Assigned task: Show every line of the data where the word "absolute" can be found.
---------- Input for this task ----------
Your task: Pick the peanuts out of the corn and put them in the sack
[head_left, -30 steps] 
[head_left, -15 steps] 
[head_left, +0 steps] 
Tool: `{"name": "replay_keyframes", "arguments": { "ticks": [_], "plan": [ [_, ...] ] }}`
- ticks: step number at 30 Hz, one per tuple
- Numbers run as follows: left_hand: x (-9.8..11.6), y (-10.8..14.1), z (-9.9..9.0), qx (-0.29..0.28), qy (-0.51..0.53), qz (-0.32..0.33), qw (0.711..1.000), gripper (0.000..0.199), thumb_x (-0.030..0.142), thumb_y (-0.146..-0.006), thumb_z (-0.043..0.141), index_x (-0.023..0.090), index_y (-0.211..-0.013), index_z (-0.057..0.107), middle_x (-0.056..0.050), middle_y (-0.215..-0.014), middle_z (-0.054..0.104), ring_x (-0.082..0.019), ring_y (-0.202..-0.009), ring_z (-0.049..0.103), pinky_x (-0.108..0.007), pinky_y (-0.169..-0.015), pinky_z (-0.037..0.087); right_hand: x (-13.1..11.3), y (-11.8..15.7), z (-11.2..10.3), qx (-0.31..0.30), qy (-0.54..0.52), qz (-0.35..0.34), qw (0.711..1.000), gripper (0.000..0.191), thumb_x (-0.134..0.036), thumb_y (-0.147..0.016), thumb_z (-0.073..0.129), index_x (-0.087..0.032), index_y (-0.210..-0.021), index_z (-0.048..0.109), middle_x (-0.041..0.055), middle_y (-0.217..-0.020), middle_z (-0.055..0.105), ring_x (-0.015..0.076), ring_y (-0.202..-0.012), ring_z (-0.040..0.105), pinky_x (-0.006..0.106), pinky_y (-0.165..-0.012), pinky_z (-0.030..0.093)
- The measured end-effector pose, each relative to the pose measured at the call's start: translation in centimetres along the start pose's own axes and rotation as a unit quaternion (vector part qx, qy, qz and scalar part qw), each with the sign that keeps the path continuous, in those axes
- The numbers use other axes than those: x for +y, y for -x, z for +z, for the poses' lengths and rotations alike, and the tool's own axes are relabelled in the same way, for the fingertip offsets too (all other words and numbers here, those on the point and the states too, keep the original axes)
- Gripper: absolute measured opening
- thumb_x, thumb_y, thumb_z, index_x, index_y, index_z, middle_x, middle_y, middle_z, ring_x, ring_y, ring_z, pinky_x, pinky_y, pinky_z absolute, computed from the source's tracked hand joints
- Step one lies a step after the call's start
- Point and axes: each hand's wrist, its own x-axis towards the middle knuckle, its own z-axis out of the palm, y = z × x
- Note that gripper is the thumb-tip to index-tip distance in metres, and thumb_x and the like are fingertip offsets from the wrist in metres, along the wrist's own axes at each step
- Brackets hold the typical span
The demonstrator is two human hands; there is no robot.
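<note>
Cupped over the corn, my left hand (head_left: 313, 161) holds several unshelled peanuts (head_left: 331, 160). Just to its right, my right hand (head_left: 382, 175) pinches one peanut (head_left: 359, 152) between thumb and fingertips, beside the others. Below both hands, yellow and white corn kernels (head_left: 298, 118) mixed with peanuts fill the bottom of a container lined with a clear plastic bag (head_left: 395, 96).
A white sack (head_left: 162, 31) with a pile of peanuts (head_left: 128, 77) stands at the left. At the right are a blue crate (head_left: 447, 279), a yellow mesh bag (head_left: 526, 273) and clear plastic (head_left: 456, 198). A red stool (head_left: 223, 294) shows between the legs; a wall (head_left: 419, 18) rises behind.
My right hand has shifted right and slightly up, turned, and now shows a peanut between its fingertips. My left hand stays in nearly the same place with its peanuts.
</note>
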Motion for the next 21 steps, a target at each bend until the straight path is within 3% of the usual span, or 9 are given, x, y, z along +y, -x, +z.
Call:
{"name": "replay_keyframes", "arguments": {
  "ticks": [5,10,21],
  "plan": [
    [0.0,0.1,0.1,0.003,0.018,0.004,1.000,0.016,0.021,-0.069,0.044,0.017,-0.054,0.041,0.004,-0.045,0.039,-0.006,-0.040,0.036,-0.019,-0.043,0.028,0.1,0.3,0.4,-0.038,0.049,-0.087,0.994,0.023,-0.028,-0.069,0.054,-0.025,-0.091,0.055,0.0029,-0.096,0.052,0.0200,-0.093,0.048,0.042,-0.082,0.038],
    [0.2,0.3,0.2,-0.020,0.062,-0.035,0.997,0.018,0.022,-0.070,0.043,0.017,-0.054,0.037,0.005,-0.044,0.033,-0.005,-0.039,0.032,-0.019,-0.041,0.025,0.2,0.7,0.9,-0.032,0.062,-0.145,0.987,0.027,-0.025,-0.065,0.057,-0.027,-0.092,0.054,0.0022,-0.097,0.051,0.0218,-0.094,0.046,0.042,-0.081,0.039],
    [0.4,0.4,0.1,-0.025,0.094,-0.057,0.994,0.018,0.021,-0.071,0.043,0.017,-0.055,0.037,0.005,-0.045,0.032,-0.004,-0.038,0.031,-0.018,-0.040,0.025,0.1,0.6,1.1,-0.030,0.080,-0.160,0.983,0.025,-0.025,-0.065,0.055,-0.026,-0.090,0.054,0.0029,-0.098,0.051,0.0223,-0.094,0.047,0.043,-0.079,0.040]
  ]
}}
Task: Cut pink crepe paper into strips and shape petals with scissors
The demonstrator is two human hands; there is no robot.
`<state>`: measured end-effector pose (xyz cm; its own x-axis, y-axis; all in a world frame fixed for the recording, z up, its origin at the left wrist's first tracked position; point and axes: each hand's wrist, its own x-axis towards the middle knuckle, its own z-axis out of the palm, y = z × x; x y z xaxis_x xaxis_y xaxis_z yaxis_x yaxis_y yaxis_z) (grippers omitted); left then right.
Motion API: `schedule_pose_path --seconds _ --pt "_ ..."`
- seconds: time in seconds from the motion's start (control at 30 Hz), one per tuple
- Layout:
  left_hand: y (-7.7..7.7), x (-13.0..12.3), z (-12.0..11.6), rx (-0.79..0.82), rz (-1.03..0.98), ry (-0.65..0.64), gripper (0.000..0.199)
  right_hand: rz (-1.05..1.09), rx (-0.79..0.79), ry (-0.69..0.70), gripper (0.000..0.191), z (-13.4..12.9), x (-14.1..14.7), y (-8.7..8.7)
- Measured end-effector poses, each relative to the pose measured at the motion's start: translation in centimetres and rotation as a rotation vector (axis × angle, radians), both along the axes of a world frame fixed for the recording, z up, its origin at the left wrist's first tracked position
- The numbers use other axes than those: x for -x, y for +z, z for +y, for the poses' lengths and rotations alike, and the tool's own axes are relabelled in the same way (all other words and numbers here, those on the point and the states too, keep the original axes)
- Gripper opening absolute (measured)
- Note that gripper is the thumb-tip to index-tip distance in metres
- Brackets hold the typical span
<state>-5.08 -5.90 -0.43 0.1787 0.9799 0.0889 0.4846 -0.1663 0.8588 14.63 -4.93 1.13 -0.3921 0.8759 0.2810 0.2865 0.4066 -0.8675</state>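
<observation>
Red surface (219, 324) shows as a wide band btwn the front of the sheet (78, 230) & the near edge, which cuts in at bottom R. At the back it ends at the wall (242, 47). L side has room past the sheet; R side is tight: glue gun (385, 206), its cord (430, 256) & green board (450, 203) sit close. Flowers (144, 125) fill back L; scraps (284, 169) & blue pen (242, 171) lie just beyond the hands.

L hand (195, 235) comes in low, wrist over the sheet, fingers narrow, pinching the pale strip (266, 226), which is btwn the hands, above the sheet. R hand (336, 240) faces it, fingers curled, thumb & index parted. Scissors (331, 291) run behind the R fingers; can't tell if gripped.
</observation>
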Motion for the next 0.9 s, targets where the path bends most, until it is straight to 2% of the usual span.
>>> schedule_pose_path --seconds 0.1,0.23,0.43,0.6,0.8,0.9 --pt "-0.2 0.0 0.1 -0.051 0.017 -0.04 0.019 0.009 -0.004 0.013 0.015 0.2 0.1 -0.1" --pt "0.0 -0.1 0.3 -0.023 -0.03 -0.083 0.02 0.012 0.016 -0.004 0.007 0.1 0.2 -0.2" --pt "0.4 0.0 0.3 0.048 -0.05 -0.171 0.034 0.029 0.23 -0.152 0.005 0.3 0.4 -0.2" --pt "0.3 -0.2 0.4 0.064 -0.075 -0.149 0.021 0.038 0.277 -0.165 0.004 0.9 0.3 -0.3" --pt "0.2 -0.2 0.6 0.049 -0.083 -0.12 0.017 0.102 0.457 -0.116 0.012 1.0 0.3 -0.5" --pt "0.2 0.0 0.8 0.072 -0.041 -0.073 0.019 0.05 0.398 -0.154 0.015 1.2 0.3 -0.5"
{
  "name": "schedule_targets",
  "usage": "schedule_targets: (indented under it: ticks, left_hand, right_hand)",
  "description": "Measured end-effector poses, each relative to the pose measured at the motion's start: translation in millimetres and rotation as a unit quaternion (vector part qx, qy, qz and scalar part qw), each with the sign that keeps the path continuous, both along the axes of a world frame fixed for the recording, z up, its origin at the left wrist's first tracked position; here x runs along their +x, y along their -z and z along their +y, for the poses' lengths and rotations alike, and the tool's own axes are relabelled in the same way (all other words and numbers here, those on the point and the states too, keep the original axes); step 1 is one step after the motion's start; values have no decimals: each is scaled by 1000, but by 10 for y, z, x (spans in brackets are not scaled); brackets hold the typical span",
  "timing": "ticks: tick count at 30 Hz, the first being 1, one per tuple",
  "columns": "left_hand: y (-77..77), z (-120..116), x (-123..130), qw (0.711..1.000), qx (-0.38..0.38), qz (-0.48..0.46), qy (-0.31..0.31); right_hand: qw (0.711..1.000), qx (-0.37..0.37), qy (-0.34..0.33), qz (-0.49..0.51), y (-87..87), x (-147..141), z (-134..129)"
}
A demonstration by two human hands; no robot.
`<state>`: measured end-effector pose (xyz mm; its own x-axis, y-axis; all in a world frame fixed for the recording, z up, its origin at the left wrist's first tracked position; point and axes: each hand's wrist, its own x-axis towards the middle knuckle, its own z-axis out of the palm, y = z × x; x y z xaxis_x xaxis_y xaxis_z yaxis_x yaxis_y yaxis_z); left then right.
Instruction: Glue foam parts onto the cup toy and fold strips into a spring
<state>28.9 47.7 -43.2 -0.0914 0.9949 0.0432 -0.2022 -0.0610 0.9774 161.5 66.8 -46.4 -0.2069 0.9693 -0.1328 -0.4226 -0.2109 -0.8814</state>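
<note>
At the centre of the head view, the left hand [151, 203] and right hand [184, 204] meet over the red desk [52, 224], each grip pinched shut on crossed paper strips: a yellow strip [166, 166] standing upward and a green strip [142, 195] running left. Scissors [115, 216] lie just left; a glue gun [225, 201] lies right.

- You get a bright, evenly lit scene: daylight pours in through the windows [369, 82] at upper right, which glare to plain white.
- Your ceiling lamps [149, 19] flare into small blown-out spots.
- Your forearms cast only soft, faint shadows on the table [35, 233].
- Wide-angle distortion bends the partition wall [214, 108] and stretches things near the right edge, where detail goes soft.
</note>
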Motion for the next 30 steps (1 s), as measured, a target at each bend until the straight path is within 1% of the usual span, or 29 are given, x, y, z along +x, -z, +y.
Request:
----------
Output for this task:
- Gripper: absolute measured opening
- thumb_x, thumb_y, thumb_z, index_x, index_y, index_z, middle_x, middle_y, middle_z, ring_x, ring_y, ring_z, pinky_x, pinky_y, pinky_z absolute, computed from the source's tracked hand joints
- Gripper opening absolute (measured)

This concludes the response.